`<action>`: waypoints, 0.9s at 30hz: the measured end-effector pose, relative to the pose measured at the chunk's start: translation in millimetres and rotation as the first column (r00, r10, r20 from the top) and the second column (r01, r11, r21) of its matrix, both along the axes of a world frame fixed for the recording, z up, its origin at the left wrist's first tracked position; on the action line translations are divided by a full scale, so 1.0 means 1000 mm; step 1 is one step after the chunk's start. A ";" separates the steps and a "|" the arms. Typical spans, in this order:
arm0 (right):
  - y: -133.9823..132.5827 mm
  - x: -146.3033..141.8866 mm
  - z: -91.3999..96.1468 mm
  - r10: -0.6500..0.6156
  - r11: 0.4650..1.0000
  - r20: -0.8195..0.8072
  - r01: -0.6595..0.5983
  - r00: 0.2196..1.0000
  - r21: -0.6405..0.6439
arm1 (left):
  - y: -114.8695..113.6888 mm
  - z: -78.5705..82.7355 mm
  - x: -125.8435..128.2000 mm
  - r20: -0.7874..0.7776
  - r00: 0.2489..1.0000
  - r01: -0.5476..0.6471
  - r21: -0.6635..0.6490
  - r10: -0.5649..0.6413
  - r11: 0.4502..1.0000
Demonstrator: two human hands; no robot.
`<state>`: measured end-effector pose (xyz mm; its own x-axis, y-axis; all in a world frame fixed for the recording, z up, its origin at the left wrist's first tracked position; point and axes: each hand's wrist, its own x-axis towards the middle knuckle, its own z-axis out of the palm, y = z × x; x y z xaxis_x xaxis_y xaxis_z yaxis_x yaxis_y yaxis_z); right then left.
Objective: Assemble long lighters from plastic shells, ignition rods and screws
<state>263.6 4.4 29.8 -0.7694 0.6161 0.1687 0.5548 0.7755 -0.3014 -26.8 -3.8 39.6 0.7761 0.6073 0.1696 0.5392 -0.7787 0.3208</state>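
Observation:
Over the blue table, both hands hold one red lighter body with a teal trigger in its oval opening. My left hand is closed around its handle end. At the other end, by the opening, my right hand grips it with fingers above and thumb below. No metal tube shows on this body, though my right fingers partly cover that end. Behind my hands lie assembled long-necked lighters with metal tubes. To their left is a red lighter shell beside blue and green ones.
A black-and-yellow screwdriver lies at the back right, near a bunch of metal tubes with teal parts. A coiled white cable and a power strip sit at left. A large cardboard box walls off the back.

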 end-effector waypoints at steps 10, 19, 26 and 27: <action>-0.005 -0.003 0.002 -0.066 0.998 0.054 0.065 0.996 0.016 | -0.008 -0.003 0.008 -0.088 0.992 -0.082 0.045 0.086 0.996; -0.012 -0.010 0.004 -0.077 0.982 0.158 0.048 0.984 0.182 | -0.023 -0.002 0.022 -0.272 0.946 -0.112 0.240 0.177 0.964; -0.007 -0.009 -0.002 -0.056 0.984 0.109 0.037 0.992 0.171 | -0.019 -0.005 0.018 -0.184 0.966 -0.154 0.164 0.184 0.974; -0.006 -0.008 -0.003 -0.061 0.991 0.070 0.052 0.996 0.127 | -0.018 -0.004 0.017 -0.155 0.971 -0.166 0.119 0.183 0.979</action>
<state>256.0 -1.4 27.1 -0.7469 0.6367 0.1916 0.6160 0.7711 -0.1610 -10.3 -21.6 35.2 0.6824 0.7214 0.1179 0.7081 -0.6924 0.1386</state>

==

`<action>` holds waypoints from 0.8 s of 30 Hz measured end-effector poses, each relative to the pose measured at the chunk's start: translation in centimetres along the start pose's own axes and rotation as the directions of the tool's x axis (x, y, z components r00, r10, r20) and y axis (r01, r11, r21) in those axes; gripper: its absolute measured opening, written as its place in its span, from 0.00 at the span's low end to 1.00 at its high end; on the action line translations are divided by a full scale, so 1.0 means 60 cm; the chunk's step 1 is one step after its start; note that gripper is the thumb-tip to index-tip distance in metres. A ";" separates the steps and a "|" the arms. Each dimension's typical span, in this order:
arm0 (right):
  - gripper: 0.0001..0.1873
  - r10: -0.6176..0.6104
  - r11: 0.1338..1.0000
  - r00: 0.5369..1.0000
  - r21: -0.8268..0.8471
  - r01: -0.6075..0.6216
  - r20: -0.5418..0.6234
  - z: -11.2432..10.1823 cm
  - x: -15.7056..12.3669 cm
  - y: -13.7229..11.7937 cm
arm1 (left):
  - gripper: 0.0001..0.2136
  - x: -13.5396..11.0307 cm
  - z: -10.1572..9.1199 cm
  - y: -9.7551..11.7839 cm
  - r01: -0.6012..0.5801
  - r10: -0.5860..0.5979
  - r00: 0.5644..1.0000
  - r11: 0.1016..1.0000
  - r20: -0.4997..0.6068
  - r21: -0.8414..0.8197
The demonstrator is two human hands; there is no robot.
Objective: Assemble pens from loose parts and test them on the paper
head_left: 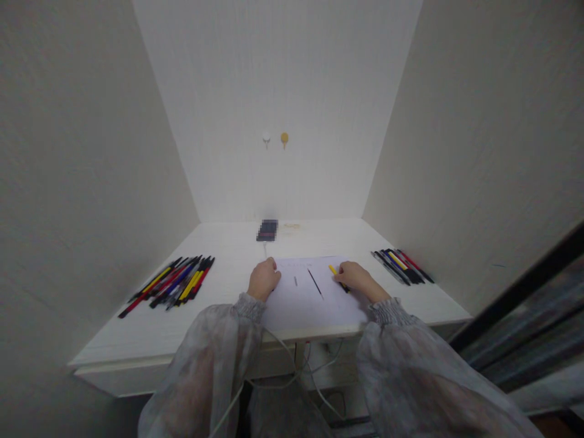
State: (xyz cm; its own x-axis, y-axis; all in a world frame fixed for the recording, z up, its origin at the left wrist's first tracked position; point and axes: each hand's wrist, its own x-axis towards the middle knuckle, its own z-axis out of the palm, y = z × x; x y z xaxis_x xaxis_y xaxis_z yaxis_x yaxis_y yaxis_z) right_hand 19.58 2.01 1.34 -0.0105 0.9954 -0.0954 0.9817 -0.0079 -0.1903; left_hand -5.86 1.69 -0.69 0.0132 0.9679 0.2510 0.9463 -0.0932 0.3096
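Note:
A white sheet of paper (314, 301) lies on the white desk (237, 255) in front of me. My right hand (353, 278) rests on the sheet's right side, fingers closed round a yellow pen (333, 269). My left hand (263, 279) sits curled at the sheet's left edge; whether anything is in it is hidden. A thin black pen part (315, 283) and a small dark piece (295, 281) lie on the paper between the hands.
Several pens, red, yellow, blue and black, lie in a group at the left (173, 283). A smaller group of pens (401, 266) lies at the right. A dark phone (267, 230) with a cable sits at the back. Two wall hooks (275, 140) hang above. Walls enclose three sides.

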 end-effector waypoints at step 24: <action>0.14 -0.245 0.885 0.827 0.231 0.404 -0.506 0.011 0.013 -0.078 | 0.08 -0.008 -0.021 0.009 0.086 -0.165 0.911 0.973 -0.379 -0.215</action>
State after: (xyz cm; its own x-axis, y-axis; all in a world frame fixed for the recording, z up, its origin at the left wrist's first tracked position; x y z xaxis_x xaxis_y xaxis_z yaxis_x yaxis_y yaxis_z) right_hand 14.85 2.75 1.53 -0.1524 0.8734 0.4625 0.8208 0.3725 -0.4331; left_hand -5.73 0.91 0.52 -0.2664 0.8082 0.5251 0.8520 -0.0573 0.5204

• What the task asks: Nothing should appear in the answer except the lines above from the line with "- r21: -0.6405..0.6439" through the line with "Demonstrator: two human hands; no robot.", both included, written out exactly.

• Reply:
  - r21: -0.6405..0.6439
arm1 (left):
  - y: -114.8695..113.6888 mm
  - z: -78.5705..82.7355 mm
  - x: -125.8435..128.2000 mm
  - r20: -0.7874..0.7776
  - r00: 0.2489..1.0000
  - r01: -0.5476..0.6471
  - r21: -0.6635..0.6490
  - r10: -0.5649..0.6413
  - r11: 0.4502..1.0000
Demonstrator: two human hands; no robot.

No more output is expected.